▸ What the task requires: Would you restate the data exactly as given?
▼
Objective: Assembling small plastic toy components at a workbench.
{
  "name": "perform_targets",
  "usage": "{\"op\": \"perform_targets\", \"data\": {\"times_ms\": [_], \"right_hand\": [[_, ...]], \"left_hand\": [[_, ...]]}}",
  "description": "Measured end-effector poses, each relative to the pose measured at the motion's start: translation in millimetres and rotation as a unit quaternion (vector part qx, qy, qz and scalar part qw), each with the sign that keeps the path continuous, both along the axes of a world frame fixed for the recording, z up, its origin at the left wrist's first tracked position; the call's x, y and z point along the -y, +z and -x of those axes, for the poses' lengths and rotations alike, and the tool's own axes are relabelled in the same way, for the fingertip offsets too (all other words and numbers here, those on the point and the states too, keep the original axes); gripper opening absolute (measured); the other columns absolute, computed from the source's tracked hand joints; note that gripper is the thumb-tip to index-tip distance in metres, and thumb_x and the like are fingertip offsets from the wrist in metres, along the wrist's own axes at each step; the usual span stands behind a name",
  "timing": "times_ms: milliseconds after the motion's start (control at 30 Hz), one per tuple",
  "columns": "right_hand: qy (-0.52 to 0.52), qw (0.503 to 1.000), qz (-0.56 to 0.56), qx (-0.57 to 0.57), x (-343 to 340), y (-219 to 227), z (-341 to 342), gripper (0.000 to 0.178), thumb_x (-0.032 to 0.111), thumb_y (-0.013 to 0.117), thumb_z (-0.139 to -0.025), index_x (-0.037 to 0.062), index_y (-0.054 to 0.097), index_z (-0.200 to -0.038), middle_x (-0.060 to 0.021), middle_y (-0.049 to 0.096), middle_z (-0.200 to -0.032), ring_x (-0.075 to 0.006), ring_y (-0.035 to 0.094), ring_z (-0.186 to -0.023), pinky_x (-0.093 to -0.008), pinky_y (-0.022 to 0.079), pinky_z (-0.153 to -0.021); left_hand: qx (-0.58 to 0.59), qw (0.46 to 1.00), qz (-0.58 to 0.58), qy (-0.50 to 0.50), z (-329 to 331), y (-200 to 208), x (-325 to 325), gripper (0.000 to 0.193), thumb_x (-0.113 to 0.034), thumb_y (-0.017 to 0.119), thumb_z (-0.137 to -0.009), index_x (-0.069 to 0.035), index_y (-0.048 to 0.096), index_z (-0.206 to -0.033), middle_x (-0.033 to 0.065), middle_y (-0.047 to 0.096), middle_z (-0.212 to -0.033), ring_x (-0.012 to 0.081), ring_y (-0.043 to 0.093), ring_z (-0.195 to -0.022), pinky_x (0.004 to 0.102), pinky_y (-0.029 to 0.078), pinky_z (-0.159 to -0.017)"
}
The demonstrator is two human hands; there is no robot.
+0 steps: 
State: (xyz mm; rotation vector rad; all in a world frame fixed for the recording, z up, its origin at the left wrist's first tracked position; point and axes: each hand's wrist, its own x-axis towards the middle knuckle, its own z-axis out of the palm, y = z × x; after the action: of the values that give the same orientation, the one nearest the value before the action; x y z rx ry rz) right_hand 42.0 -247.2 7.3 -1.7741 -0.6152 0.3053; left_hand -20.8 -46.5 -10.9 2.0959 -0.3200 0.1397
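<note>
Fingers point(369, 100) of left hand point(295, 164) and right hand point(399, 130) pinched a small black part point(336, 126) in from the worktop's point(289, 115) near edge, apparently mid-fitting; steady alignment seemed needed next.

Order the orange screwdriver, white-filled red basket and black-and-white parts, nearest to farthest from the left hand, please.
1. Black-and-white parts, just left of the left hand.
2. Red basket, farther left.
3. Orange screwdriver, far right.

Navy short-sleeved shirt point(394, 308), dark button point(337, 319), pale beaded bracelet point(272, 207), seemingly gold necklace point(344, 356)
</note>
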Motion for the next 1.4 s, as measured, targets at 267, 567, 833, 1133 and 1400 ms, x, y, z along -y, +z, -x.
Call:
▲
▸ Exercise result:
Objective: Assembling small plastic toy components at a workbench.
{
  "name": "perform_targets",
  "usage": "{\"op\": \"perform_targets\", \"data\": {\"times_ms\": [_], \"right_hand\": [[_, ...]], \"left_hand\": [[_, ...]]}}",
  "description": "Measured end-effector poses, each relative to the pose measured at the motion's start: translation in millimetres and rotation as a unit quaternion (vector part qx, qy, qz and scalar part qw), each with the sign that keeps the path continuous, both along the axes of a world frame fixed for the recording, z up, its origin at the left wrist's first tracked position; the call's x, y and z point along the -y, +z and -x of those axes, for the poses' lengths and rotations alike, and the tool's own axes are relabelled in the same way, for the fingertip offsets too (all other words and numbers here, those on the point and the states too, keep the original axes); gripper opening absolute (measured); the other columns absolute, computed from the source's tracked hand joints; note that gripper is the thumb-tip to index-tip distance in metres, and thumb_x and the like are fingertip offsets from the wrist in metres, along the wrist's own axes at each step; the usual span stands behind a name",
  "timing": "times_ms: milliseconds after the motion's start (control at 30 Hz), one per tuple",
  "columns": "right_hand: qy (-0.52 to 0.52), qw (0.503 to 1.000), qz (-0.56 to 0.56), qx (-0.57 to 0.57), x (-343 to 340), y (-219 to 227), z (-341 to 342), gripper (0.000 to 0.178), thumb_x (-0.032 to 0.111), thumb_y (-0.013 to 0.117), thumb_z (-0.139 to -0.025), index_x (-0.037 to 0.062), index_y (-0.054 to 0.097), index_z (-0.200 to -0.038), middle_x (-0.060 to 0.021), middle_y (-0.049 to 0.096), middle_z (-0.200 to -0.032), ring_x (-0.075 to 0.006), ring_y (-0.035 to 0.094), ring_z (-0.186 to -0.023), pinky_x (-0.093 to -0.008), pinky_y (-0.022 to 0.079), pinky_z (-0.153 to -0.021); left_hand: qx (-0.58 to 0.59), qw (0.46 to 1.00), qz (-0.58 to 0.58), qy (-0.50 to 0.50), z (-329 to 331), y (-200 to 208), x (-325 to 325), gripper (0.000 to 0.193), thumb_x (-0.113 to 0.034), thumb_y (-0.017 to 0.119), thumb_z (-0.137 to -0.009), index_x (-0.069 to 0.035), index_y (-0.048 to 0.096), index_z (-0.206 to -0.033), middle_x (-0.033 to 0.065), middle_y (-0.047 to 0.096), middle_z (-0.212 to -0.033), ring_x (-0.012 to 0.081), ring_y (-0.043 to 0.093), ring_z (-0.195 to -0.022), pinky_x (0.004 to 0.102), pinky_y (-0.029 to 0.078), pinky_z (-0.159 to -0.017)"
}
The demonstrator is two human hands; there is no robot.
+0 steps: 
State: (xyz mm; rotation vector rad; all in a world frame fixed for the recording, z up, its origin at the left wrist's first tracked position; point and axes: each hand's wrist, its own x-axis towards the middle knuckle, its own z-axis out of the palm, y = z × x; after the action: of the values that give the same orientation, the one nearest the value before the action; x y z rx ry rz) right_hand 42.0 -247.2 7.3 -1.7741 -0.6152 0.3053; left_hand -20.8 -46.5 -10.9 2.0959 -0.3200 0.1397
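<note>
Fingers point(369, 100) of left hand point(295, 164) and right hand point(399, 130) pinched a small black part point(336, 126) in from the worktop's point(289, 115) near edge, apparently mid-fitting; steady alignment seemed needed next.

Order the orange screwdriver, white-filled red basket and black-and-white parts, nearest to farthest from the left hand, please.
1. Black-and-white parts, just left of the left hand.
2. Red basket, farther left.
3. Orange screwdriver, far right.

Navy short-sleeved shirt point(394, 308), dark button point(337, 319), pale beaded bracelet point(272, 207), seemingly gold necklace point(344, 356)
</note>
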Motion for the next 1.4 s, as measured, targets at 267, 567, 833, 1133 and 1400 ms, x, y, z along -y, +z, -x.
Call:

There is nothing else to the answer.